DeepMind, the minds behind AlphaFold, has unveiled its latest project: Gato -- a “general purpose” system that’s designed to take on several different tasks.
Most AI systems are taught one or two responsibilities. The Google-owned company has come up with a method by which an AI system can undertake a handful of different tasks.
Gato – which is short for ‘A General Agent’ - can play Atari, caption images, chat, stack blocks with a real robot arm, and more. The system can decide whether to output text, joint torques, button presses, or other tokens based on context.
The likes of Nando de Freitas, Yutian Chen, and Ali Razavi were part of the team behind the system.
How it works
In a paper detailing Gato, the researchers sought to apply a similar approach found in large-scale language modeling. Gato was trained on data covering different tasks and modalities. This data was serialized into a flat sequence of tokens which was then batched and processed by a transformer neural network similar to a large language model.
The loss is masked so that Gato only predicts action and text targets, the paper reads.

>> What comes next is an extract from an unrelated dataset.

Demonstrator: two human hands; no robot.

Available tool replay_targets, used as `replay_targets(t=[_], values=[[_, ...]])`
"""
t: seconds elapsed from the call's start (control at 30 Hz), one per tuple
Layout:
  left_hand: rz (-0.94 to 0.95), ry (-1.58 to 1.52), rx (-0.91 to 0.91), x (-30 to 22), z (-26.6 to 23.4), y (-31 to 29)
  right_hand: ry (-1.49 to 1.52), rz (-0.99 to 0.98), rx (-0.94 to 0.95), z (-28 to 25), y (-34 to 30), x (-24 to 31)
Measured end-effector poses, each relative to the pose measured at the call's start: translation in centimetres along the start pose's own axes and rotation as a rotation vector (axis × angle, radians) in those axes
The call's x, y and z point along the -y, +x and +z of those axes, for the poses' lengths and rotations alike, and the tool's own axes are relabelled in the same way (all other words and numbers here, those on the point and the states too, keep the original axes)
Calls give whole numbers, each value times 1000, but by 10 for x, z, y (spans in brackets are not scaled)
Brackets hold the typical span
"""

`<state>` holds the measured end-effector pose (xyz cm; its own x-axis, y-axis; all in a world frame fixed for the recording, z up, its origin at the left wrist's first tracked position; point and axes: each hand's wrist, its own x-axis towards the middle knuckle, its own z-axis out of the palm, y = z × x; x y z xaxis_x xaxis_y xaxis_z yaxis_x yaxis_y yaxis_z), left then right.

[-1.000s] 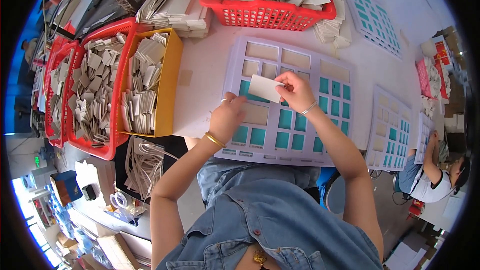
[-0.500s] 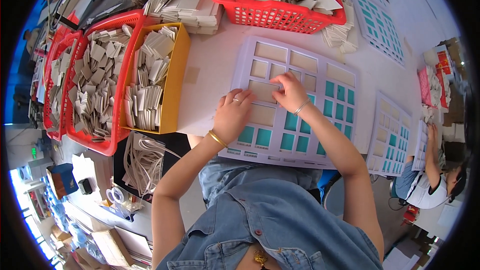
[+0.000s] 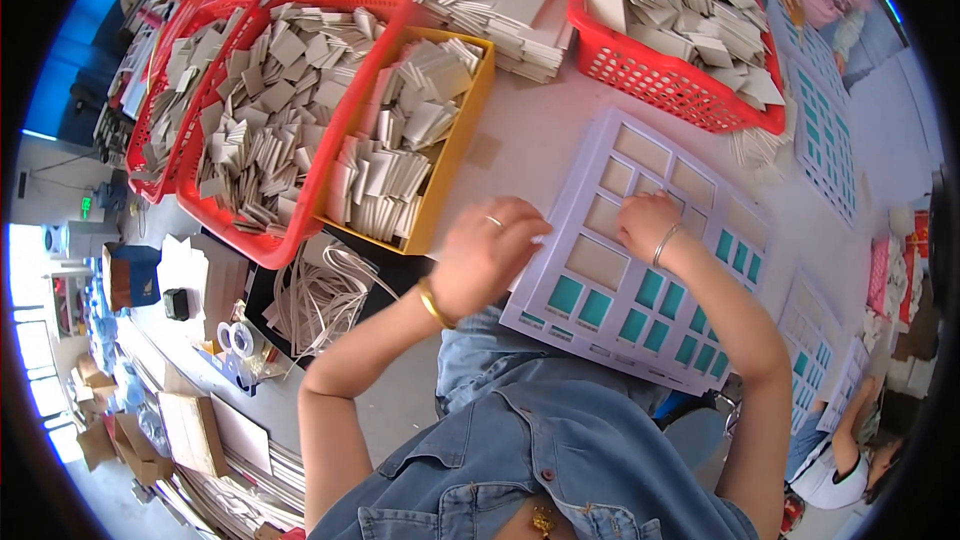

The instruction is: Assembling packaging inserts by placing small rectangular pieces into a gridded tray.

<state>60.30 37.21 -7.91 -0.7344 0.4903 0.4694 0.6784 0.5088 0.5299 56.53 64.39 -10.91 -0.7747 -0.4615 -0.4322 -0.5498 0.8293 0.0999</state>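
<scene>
A pale lilac panel (image 3: 560, 285) with rows of rectangular openings lies at a slant on the table in front of me. Beige board pieces (image 3: 597, 261) fill several of its upper and left openings, while teal (image 3: 648, 289) shows in the others. My right hand (image 3: 648, 225) rests on the panel's upper middle with fingers curled down; their tips and anything under them are hidden. Slightly blurred, my left hand (image 3: 490, 252) hovers by the panel's left edge. Its fingers are loosely stretched toward the panel, and nothing shows in them.
A yellow box (image 3: 455, 145) and red baskets (image 3: 345, 125) of beige pieces stand left. Another full red basket (image 3: 690, 105) is beyond the panel, beside stacked boards (image 3: 510, 0). Similar panels (image 3: 825, 135) lie right. Other people (image 3: 835, 465) sit at right and far right.
The view has turned left, so the panel and baskets appear farther right. My left hand has lifted off the panel's left openings to its edge. My right hand stays on the upper middle, fingers more curled.
</scene>
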Motion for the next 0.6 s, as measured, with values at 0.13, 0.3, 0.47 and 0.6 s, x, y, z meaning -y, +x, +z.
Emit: replay_targets(t=[0.13, 0.3, 0.47, 0.6], values=[[14, 248, -172, 53, -54, 31, 371, -51, -505, -37, 59, -7], [-411, 268, -235, 109, -102, 46, 536, -121, -822, -118, 145, 41], [-313, 326, -204, 96, -94, 38, 158, 170, 19, -139, 169, 68], [-354, 317, -216, 121, -98, 41, 499, 309, -302, -37, 193, 69]])
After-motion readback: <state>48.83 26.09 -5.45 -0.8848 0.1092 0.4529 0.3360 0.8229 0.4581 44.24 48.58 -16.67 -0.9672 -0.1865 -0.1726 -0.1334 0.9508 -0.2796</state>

Upon deployment, a prompt is tokenized, which forms an initial sequence. The environment yields the first observation – which again, is tokenized and appended to the sequence. Gato then samples the action vector autoregressively, one token at a time.
Once all tokens comprising the action vector have been sampled, the action is decoded and sent to the environment which steps and yields a new observation. Then the procedure repeats. The DeepMind researchers suggest the model “always sees all previous observations and actions within its context window of 1024 tokens.”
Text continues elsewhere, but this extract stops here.